● **Task goal**
Set down the data below from its first line to the line holding "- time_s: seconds", inclusive; omit all pictures.

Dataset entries
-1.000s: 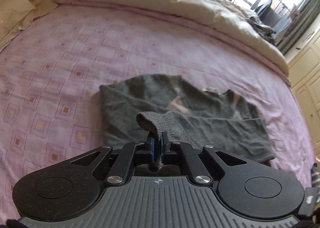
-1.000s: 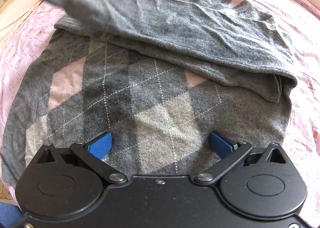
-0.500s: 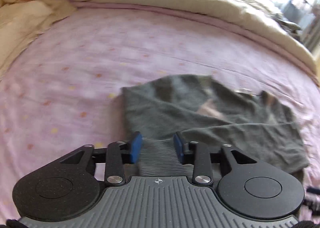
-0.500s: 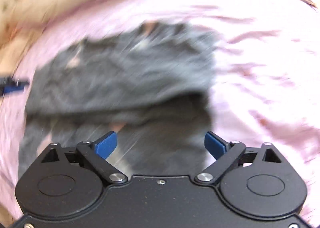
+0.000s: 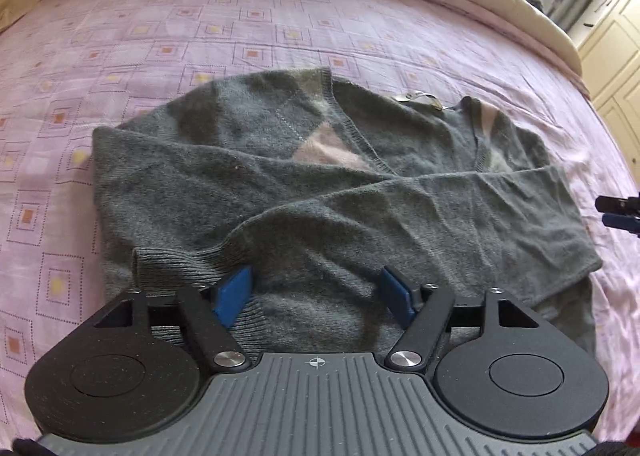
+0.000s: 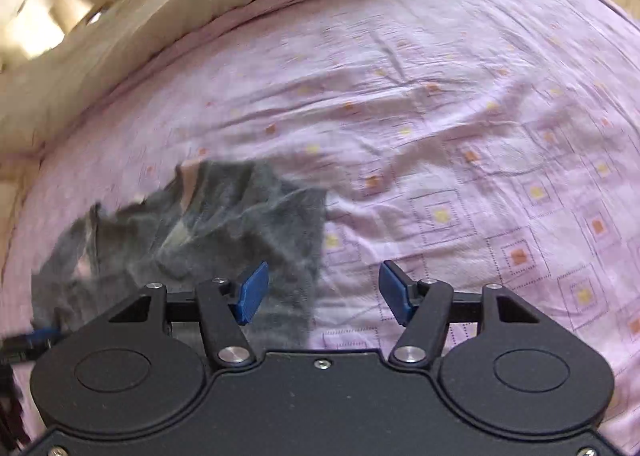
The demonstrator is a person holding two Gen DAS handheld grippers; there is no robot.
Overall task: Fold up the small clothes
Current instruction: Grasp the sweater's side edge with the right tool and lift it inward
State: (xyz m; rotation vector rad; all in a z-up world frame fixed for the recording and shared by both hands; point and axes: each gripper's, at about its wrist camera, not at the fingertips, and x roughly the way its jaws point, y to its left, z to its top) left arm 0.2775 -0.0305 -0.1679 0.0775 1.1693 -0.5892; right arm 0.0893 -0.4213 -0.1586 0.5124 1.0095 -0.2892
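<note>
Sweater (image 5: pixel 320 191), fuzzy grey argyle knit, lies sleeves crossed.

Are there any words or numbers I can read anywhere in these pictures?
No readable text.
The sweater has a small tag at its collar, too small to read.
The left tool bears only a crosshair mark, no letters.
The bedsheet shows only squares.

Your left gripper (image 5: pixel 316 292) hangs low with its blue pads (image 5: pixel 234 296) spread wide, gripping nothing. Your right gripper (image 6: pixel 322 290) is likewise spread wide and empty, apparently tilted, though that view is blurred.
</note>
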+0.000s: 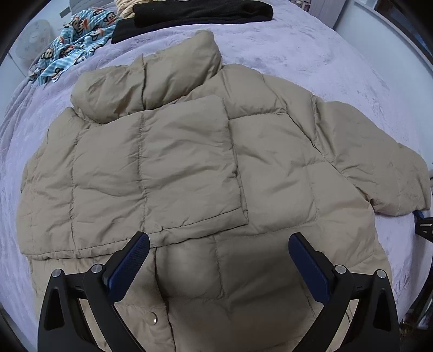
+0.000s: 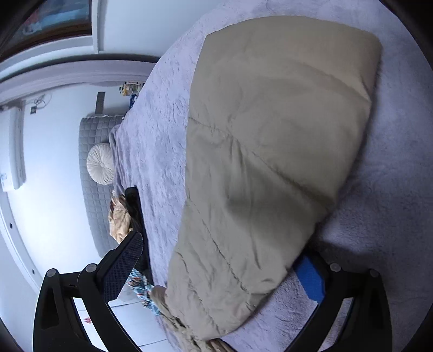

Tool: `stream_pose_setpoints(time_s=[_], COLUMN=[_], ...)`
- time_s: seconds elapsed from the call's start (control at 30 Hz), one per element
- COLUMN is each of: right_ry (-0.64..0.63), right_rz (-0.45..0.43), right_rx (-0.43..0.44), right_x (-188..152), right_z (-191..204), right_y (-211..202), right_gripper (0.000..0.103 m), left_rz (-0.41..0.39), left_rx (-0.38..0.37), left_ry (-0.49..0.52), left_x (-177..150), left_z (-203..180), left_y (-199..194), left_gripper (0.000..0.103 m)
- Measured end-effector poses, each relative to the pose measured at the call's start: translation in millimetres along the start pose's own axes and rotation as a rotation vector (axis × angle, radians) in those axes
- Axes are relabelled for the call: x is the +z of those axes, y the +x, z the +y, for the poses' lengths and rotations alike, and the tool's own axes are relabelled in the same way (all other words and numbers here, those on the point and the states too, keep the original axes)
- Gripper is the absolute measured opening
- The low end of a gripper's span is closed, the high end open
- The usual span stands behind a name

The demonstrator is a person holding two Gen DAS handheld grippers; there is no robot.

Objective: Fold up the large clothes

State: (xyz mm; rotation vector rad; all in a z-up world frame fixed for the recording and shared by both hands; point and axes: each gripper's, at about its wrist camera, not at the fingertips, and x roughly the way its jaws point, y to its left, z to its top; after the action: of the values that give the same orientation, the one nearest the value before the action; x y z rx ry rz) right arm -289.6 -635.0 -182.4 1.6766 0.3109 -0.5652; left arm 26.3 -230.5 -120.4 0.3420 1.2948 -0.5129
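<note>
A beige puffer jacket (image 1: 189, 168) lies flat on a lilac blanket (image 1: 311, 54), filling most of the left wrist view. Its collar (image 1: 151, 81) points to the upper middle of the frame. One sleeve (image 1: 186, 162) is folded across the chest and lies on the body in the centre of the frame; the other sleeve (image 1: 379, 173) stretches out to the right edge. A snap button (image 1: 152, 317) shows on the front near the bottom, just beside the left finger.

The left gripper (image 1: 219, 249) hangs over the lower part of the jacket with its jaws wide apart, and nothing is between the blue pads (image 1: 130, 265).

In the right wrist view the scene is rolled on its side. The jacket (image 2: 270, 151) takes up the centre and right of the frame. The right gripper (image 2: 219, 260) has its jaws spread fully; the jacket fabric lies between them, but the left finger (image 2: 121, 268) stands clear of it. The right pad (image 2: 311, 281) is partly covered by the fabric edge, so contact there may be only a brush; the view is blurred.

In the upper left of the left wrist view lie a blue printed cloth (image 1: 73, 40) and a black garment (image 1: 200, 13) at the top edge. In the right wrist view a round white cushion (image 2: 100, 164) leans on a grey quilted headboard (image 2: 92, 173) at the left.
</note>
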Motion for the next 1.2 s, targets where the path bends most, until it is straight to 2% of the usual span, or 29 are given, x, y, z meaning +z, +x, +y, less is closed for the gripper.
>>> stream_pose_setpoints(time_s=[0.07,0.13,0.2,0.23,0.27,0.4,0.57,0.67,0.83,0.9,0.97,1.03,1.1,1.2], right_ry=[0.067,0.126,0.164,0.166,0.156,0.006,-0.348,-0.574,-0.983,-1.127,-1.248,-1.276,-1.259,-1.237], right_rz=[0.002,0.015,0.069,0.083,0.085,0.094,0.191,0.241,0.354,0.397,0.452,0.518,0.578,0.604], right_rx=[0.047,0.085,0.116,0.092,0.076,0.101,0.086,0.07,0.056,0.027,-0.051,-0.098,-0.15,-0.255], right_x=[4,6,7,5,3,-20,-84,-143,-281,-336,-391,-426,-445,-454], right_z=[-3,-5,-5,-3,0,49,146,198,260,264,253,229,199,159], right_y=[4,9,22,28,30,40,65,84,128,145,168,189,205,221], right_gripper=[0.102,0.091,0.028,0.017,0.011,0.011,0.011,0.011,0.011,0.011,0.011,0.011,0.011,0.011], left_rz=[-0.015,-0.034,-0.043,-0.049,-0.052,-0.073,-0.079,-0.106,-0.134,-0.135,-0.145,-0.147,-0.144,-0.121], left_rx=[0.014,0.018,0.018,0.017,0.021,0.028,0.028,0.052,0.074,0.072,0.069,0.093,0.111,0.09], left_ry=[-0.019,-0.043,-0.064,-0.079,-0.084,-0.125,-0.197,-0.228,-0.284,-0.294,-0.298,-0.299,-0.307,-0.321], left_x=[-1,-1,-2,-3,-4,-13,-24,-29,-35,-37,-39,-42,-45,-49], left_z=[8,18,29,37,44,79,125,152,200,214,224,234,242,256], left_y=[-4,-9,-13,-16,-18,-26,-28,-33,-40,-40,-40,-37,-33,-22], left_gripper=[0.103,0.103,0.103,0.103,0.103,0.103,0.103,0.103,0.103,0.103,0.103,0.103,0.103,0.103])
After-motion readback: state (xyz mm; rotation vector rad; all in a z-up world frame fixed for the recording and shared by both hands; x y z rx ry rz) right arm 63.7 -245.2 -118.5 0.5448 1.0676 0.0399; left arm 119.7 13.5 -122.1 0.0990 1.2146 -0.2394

● **Answer box**
-1.000s: 
-1.000s: 
-0.500s: 
-0.500s: 
+0.000s: 
+0.000s: 
The demonstrator is a person holding two Gen DAS handheld grippers; there is no robot.
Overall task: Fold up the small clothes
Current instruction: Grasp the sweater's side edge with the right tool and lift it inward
State: (xyz m; rotation vector rad; all in a z-up world frame fixed for the recording and shared by both hands; point and axes: each gripper's, at about its wrist camera, not at the fingertips, and x roughly the way its jaws point, y to its left, z to its top) left arm 0.2775 -0.0305 -0.1679 0.0775 1.1693 -0.5892; right arm 0.0893 -0.4213 -0.1586 0.5124 1.0095 -0.2892
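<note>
Sweater (image 5: pixel 320 191), fuzzy grey argyle knit, lies sleeves crossed.

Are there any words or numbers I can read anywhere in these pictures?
No readable text.
The sweater has a small tag at its collar, too small to read.
The left tool bears only a crosshair mark, no letters.
The bedsheet shows only squares.

Your left gripper (image 5: pixel 316 292) hangs low with its blue pads (image 5: pixel 234 296) spread wide, gripping nothing. Your right gripper (image 6: pixel 322 290) is likewise spread wide and empty, apparently tilted, though that view is blurred.
</note>
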+0.000s: 
+0.000s: 

Tool: `stream_pose_setpoints(time_s=[_], COLUMN=[_], ...)`
- time_s: seconds elapsed from the call's start (control at 30 Hz), one per element

No further answer is required.